Wage costs are much more critical to inflation than commodities.
High inventory levels at a few large retailers are not representative of the entire economy, nor are they producing discounts on a wide range of products.
The risk of a hard landing grows daily as the Fed needs to do much more to quell inflation.
In June, consumer prices rose 1.3% from May and increased 9.1% in the past twelve months. The last time consumer prices topped 9% for twelve months was in 1981.
Roughly half of the price increase stemmed from higher prices for food and energy. The core price index, or total consumer prices less food and energy, rose 0.7% and increased 5.9% in the last twelve months. That was slightly less than the 6%-plus readings of the past five months.

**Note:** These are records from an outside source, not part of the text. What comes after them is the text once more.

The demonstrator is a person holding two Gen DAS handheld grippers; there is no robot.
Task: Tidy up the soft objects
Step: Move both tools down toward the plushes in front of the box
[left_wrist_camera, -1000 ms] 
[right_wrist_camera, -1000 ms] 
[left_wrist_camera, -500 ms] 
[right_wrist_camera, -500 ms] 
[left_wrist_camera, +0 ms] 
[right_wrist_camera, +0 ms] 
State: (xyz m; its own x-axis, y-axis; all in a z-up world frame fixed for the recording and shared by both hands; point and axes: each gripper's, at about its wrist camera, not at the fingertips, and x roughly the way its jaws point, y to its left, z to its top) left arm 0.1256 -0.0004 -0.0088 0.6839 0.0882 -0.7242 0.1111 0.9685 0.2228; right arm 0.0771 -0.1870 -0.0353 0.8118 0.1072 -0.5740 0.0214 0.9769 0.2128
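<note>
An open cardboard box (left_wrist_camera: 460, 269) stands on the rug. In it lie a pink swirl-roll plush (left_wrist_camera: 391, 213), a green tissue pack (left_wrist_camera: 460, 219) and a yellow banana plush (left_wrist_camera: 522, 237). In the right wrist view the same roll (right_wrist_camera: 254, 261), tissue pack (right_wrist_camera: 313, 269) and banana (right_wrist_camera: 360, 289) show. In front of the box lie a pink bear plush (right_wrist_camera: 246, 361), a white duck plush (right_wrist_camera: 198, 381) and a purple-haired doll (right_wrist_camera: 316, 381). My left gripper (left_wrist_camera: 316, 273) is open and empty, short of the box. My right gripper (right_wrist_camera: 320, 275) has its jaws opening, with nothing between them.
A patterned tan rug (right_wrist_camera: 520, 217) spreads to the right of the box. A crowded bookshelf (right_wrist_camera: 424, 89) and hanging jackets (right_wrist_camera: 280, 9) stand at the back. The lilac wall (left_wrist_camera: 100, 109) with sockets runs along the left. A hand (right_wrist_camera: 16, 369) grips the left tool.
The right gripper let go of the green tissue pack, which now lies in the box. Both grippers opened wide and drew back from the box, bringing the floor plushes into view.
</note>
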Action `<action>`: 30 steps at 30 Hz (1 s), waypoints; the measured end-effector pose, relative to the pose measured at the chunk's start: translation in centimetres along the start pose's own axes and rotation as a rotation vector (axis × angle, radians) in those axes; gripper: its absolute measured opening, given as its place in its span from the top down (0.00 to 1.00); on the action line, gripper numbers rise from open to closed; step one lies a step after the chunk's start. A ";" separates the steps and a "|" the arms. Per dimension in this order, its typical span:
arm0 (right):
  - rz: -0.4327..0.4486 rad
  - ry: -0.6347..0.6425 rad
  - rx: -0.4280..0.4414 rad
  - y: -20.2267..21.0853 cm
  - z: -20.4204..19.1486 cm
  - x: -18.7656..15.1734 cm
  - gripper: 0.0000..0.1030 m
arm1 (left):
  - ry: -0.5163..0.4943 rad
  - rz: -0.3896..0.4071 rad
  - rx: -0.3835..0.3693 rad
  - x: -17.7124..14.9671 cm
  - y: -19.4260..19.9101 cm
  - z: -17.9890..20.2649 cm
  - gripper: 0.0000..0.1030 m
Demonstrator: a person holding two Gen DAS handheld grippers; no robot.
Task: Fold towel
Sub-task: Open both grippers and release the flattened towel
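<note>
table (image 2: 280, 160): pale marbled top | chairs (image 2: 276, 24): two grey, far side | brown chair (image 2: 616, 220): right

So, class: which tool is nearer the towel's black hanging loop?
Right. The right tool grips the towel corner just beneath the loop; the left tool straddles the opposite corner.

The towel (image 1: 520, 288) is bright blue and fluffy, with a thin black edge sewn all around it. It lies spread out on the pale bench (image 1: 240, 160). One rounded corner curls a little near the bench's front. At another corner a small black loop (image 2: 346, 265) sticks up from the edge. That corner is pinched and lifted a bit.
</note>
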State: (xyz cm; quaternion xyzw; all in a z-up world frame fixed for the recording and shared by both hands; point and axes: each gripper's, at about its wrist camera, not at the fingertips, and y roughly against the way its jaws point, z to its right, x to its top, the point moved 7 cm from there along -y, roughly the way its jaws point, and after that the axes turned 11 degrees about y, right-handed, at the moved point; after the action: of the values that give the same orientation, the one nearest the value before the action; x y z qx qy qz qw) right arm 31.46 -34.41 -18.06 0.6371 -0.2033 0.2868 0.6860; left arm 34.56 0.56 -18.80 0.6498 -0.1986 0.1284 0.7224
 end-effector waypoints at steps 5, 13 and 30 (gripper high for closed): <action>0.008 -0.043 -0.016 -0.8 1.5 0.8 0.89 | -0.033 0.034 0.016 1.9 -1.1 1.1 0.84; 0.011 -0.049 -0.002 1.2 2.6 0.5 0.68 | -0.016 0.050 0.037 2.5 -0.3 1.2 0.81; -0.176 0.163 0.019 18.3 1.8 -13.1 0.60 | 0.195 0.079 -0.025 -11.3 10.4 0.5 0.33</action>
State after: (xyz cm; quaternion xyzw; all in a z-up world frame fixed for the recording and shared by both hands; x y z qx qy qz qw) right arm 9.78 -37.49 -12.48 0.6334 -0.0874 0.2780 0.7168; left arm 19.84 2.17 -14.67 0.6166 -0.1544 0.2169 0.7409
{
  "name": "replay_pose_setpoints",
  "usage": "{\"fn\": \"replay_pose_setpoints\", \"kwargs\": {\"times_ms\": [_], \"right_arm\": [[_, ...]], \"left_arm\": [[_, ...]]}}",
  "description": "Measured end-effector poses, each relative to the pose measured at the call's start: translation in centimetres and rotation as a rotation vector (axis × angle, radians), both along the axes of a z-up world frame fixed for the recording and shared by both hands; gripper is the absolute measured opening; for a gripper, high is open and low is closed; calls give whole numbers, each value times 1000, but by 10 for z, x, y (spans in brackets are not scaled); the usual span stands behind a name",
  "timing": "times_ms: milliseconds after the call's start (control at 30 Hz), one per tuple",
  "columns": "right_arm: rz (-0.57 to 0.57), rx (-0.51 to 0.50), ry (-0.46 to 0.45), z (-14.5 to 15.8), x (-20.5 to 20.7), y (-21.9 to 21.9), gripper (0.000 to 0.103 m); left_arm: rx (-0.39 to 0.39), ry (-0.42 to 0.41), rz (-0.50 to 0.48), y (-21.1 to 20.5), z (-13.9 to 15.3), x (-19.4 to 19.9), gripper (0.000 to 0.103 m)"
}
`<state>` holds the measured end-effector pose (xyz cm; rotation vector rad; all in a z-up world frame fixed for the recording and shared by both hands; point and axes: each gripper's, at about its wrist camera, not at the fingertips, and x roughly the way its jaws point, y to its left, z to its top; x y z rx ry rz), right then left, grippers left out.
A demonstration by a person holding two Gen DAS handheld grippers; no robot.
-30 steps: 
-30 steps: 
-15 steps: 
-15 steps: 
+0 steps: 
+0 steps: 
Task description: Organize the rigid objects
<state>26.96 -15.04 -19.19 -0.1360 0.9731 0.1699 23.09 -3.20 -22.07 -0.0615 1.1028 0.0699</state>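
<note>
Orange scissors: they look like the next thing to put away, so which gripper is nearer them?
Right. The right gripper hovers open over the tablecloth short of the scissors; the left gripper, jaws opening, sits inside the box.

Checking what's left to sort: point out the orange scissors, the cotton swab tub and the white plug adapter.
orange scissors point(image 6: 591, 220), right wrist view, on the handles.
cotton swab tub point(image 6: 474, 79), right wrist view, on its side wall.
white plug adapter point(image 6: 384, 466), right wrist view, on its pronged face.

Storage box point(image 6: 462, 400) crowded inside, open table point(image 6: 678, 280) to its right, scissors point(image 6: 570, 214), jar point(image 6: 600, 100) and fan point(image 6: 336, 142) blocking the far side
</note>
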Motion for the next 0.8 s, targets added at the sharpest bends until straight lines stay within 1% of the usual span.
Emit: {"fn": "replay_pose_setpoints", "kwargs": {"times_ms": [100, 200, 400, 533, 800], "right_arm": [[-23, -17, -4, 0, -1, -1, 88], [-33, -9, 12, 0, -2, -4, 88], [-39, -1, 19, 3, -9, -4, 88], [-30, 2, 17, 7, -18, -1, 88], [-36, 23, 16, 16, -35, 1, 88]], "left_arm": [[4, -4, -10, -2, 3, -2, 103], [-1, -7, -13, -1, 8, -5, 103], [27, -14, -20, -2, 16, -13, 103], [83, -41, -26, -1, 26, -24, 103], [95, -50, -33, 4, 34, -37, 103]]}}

Yet, another broad price index made a new high in June. Consumer prices less food, energy, shelter, and used cars, rose 0.7% in June and increased 6.1% in the past twelve months, a new cycle high. This price index removes more noise from supply shortages and the controversial way of measuring housing costs.
There has been much talk, if not hope, that the high and rising inventory levels at a few major retailers (e.g., Target and Wal-Mart) and falling commodity prices would begin to restrain consumer price inflation for various goods. Yet, the June CPI throws cold water on those views, especially those waiting for product discounts to hold down inflation pressures.
In June, prices for home furnishings, which includes appliances and furniture, rose 0.5%, well above the 0.1% increase in May. Also, apparel prices rose 0.8% last month, up from 0.7% in May and the most significant monthly rise since January. Relatively large price increase for these goods provides hard evidence that wage costs are a much more substantial part of a firm's cost structure than commodity prices and that inventory levels at a few retailers are not always representative of the entire economy.
Even if inflation for these items begins to subside in the coming months, the impact of core inflation will be small and overwhelmed by rising housing costs. The combined weight for home furnishing and apparel is 6% versus 32% for shelter. Shelter costs have risen 5.7% in the past twelve months and should accelerate to nearly 7% in the next year.
The bottom line is that the Fed's fight against inflation is still in its early innings. Fed funds, pegged at 1.5% to 1.75% now, will have to at least double by year-end for the Fed to have a chance to cut core inflation in half in 2023.